Assim, o discípulo aceitou Milarepa como seu guru. Muitos dias depois, Milarepa perguntou o seu nome. O seu nome era Upasaka Sanggyay-khyab, de somente dezesseis anos de idade. Depois, Milarepa deu ao seu novo discípulo o primeiro ensinamento sobre a direção segura (refúgio).
“Desta noite em diante, nunca rompa o seu vinculo estreito de tomar a direção segura das Três Joias. Esta noite medita observando se é a mente que te protege e te é útil, ou se é o corpo.” No dia seguinte, o discípulo disse que não lhe parecia ser o corpo.
Milarepa estava guiando-o habilmente na meditação sobre a vacuidade, e sobre a não- identidade pessoal, sem nunca mencionar a vacuidade nem fazer dela uma grande coisa. Dizer ao discípulo que isto é a vacuidade só depois que ele tenha feito a meditação e obtido a experiência, e não antes, é um método eficaz. Perguntar a alguém se é o corpo ou a mente que a protege, obriga-se esta pessoa a um exame profundo.
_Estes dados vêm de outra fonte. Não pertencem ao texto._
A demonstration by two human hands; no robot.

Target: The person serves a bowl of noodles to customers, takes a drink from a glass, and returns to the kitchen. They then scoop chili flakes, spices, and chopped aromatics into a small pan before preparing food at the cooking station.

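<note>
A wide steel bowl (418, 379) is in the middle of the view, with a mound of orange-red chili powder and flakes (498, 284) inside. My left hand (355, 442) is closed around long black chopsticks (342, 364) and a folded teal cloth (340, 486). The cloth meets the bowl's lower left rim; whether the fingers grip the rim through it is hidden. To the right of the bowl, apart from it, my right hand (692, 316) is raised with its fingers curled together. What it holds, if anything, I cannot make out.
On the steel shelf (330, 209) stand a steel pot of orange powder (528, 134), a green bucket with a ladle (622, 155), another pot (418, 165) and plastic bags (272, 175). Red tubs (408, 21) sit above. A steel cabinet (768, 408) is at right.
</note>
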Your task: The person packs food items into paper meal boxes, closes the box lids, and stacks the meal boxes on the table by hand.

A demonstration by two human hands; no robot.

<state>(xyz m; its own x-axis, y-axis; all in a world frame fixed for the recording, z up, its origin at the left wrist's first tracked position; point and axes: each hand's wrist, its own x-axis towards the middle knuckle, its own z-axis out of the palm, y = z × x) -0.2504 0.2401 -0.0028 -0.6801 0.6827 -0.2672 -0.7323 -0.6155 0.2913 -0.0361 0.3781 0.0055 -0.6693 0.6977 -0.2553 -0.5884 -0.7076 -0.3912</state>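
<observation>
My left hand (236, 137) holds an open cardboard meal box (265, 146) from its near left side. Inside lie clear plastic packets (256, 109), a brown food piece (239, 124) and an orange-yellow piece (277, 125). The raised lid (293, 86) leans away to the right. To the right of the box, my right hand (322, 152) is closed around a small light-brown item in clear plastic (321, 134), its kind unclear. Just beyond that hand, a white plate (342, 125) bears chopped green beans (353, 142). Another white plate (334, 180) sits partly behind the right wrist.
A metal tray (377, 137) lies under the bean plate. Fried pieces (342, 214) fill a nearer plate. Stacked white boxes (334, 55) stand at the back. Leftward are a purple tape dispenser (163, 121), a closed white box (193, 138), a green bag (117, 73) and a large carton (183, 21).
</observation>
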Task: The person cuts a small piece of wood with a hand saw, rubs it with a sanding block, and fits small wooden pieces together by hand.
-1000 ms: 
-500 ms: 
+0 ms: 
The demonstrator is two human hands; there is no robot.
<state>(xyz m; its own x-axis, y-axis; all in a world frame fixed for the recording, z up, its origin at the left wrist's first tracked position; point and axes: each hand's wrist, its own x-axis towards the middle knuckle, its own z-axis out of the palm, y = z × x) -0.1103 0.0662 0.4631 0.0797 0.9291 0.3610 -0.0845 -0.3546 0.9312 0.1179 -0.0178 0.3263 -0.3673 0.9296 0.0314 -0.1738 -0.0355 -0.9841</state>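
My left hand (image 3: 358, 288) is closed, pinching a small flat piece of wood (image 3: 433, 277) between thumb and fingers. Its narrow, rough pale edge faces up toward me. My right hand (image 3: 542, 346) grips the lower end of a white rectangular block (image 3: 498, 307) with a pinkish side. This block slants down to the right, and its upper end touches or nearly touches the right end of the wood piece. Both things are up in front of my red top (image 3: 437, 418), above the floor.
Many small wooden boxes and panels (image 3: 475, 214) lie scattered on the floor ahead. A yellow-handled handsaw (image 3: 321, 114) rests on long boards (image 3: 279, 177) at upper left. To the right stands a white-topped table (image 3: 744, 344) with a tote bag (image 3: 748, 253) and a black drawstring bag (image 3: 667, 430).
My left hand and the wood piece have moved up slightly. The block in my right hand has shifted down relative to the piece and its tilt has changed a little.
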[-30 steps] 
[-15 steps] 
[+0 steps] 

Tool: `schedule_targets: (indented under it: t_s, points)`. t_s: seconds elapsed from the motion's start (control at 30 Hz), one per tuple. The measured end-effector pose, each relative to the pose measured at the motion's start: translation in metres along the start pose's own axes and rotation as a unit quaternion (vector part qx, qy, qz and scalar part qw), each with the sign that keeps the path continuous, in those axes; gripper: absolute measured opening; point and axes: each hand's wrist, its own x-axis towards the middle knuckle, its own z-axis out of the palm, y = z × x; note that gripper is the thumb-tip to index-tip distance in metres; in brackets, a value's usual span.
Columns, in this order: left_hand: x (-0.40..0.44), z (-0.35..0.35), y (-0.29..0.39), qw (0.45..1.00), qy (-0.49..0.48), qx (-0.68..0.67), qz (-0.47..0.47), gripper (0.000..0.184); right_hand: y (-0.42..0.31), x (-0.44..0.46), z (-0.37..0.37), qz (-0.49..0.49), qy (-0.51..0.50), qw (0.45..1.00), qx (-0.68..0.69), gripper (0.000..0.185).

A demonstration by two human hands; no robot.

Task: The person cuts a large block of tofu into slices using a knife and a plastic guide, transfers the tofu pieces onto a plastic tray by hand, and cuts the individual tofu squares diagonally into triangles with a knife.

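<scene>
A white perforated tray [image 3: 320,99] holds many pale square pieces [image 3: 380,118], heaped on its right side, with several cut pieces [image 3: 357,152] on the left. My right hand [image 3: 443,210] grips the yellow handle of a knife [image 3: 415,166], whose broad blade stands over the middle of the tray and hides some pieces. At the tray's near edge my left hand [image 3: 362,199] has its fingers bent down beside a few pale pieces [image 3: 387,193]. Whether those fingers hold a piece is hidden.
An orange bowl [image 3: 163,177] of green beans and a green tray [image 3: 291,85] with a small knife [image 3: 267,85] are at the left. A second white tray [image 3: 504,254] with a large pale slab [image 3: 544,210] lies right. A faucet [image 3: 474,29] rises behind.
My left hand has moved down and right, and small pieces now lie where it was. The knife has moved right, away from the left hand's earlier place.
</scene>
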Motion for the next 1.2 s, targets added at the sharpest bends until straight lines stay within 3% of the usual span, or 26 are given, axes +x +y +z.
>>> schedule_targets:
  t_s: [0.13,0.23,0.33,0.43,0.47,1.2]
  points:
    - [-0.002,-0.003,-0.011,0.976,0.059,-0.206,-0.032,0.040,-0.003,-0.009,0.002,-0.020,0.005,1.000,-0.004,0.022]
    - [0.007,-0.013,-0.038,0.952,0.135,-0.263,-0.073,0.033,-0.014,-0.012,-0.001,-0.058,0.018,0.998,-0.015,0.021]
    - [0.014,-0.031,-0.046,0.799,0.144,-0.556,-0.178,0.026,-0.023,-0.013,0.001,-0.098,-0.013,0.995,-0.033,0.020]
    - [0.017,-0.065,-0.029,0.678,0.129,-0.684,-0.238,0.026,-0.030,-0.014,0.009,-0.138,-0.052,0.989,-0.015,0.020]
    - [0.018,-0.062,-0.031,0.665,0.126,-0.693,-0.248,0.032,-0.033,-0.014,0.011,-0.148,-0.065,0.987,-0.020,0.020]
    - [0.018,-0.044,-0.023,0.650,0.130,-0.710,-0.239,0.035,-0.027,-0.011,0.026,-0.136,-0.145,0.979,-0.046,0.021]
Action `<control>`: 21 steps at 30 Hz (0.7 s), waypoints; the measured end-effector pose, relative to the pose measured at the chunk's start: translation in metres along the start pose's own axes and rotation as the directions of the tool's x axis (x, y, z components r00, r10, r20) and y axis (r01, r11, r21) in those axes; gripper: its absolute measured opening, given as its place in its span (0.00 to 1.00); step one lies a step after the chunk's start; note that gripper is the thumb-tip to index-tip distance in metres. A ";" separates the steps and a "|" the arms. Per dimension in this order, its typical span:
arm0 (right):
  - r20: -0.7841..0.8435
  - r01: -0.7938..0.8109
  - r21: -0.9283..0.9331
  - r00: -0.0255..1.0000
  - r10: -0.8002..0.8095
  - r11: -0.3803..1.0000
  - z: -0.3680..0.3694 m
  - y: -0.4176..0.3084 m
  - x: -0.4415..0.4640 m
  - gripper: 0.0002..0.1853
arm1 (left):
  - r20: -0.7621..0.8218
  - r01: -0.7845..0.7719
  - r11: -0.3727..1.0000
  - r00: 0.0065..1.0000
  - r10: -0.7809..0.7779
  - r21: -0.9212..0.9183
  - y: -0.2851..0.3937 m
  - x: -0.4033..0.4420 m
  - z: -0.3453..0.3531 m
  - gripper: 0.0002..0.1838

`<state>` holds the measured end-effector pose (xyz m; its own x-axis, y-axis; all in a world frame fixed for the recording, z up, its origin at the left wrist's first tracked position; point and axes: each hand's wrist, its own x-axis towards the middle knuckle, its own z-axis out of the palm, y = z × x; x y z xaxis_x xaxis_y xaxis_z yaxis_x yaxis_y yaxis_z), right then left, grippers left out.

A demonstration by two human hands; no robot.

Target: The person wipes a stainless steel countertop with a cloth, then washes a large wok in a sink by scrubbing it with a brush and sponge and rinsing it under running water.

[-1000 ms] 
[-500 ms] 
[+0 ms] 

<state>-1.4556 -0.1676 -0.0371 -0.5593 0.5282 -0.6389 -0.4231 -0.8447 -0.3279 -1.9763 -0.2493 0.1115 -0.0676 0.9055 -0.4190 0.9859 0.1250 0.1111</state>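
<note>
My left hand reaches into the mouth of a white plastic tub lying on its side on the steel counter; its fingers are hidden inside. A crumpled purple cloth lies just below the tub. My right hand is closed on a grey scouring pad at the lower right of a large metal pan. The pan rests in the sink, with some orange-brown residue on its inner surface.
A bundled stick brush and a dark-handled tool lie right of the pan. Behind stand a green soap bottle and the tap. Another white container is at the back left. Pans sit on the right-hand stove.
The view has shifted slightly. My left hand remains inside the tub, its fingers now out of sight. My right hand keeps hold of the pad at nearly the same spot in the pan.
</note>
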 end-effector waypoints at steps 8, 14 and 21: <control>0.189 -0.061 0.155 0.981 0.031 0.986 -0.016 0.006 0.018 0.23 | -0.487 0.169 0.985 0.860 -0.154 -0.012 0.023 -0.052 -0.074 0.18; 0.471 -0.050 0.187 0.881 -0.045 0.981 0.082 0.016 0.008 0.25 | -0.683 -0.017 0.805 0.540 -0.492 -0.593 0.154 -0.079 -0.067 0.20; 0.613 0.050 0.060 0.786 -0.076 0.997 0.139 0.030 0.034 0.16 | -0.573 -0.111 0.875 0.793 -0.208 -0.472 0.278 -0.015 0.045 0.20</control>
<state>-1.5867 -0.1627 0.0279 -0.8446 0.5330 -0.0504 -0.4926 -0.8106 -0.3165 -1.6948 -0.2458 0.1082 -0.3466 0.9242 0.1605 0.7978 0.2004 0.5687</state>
Alguém pode estar se sentindo bem fisicamente, mas mentalmente pode estar confundida e contrariada. É a mente que dá proteção nesta e nas vidas futuras.
Estas são, então, as diferentes formas que Milarepa ensinou e guiou as pessoas para a verdadeira natureza da mente, através da meditação na não- identidade pessoal.